He barked an unexpected laugh.

"Good answer," he said.

Lyriel moved down the row of skimmers, pressing her palms to their cannon arrays one by one.

Rings of runes flared and shifted under her fingers, the glow changing from steady blue to a more complex weave of red and gold.

"I've set them to draw from a sympathetic link," she explained. "Fia will mark you; your cannons will briefly share a 'taste' of her fire. Enough to catch a charge, not enough to cook you from the inside out."

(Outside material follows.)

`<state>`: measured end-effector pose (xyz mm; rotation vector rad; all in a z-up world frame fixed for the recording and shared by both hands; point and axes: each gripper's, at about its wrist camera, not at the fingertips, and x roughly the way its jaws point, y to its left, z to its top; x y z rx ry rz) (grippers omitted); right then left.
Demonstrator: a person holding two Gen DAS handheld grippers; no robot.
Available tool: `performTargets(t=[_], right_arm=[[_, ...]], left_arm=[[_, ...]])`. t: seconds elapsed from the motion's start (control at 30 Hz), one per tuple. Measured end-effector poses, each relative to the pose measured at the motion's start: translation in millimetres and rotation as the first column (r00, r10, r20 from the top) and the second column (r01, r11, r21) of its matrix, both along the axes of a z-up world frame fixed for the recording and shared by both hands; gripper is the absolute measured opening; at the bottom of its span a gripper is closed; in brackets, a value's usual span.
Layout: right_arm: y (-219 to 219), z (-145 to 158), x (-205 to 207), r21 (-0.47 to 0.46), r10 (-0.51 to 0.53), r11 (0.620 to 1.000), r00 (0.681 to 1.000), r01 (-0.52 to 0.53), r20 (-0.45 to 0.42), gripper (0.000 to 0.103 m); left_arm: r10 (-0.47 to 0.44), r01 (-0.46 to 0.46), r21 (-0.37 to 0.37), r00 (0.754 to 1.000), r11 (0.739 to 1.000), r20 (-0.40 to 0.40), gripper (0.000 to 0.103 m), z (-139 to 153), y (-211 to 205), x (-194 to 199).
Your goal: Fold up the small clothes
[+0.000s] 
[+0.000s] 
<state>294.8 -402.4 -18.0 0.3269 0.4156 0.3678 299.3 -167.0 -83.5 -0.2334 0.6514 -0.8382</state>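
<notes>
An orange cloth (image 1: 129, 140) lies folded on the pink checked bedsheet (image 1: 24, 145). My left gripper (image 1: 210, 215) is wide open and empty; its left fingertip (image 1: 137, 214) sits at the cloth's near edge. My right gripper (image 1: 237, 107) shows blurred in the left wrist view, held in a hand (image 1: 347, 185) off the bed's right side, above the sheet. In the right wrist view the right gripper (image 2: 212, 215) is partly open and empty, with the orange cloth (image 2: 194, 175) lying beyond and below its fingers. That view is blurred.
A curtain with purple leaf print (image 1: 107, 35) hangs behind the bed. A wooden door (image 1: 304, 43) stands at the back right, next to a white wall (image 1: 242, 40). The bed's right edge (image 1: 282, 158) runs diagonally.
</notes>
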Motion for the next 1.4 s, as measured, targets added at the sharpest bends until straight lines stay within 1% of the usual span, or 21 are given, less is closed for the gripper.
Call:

One of the younger pilots swallowed audibly.

"And if it…goes wrong?" he asked.

"Then you'll know," Lyriel said.

He paled.

"She's joking," Mira lied.

"She might be joking," Elira amended.

Fia exhaled.

"Look," she said, raising her voice just enough to carry. "I'm not going to pretend this is safe. Nothing about this siege is. But I'm not handing you a mystery bomb and hoping for the best."

She held up her hands.

Small licks of flame danced between her fingers—not wild, not roaring. Tight, focused.

The pilots watched, wide-eyed.

"This doesn't work without you," she said. "I can knock over a tower or two. You can shred their formation. I'll give you what I can. You give me something to aim at that isn't my own bloody lungs. Fair?"

The squadron leader's jaw clenched.

He nodded once.

"Fair," he said. "We've flown for worse odds."

"Good," Fia said. "Let's make their engineers regret staying up late."

Elira snorted.

Mira rolled her eyes, but the corner of her mouth twitched.

Lyriel finished the last adjustments.

"Touch them," she told Fia.

Fia moved down the line, laying a hand briefly on each skimmer's hull.

Her dragon coil stirred with each contact, sending a thin thread of fire into the rune-weave Lyriel had prepared.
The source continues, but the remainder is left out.